◆ **EXERCISE DETAILS**
Only a number is expected here: the count of lines in this data where "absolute" occurs.

◆ **GIVEN MATERIAL**
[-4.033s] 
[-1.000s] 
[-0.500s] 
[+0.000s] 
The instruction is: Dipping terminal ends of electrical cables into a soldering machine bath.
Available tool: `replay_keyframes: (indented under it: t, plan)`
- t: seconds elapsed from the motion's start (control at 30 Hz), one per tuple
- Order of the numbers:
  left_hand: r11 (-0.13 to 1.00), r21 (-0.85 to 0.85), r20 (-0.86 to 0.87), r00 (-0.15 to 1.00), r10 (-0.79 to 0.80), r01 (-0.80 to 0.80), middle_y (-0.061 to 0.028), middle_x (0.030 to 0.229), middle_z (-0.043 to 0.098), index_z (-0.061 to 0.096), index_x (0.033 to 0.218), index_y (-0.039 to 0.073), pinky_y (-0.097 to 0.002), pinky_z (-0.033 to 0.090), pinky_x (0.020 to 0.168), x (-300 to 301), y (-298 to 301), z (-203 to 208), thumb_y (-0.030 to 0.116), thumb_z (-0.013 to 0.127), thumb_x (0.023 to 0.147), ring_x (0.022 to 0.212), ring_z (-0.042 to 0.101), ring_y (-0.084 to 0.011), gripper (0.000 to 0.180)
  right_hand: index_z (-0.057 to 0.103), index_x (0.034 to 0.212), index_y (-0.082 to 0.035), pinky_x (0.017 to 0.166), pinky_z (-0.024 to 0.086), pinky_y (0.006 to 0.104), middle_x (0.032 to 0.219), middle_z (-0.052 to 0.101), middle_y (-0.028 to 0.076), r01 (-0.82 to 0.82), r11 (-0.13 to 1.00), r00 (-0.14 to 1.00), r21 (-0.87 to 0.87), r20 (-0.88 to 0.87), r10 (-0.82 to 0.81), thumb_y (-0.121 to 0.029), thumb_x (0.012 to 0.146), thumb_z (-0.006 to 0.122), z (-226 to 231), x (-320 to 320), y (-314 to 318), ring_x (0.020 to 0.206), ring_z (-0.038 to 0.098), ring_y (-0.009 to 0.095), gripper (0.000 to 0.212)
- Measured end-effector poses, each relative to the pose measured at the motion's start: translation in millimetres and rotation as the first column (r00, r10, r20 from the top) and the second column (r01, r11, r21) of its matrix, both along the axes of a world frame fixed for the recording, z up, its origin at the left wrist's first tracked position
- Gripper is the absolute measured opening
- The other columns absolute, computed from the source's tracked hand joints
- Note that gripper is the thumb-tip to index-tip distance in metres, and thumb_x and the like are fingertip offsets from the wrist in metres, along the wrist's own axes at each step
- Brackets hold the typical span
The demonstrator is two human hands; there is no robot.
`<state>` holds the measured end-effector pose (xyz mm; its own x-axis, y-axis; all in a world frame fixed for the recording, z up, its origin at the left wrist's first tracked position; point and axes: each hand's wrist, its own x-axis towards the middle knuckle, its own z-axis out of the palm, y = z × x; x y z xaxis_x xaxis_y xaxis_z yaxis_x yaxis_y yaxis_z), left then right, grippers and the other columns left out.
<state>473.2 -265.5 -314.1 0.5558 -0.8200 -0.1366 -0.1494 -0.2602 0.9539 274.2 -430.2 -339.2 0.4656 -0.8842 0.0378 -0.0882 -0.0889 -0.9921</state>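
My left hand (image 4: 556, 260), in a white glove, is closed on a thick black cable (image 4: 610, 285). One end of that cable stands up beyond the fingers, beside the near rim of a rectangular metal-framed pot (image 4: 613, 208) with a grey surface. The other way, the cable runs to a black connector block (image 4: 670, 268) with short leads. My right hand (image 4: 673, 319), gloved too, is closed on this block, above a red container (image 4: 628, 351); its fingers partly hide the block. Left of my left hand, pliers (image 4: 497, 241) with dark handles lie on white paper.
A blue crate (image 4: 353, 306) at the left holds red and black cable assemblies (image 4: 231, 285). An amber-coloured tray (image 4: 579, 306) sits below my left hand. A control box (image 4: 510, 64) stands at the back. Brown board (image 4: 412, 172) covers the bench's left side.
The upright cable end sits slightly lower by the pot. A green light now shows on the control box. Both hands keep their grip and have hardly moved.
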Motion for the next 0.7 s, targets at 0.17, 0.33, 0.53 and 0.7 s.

◆ **OUTPUT OF THE EXERCISE**
2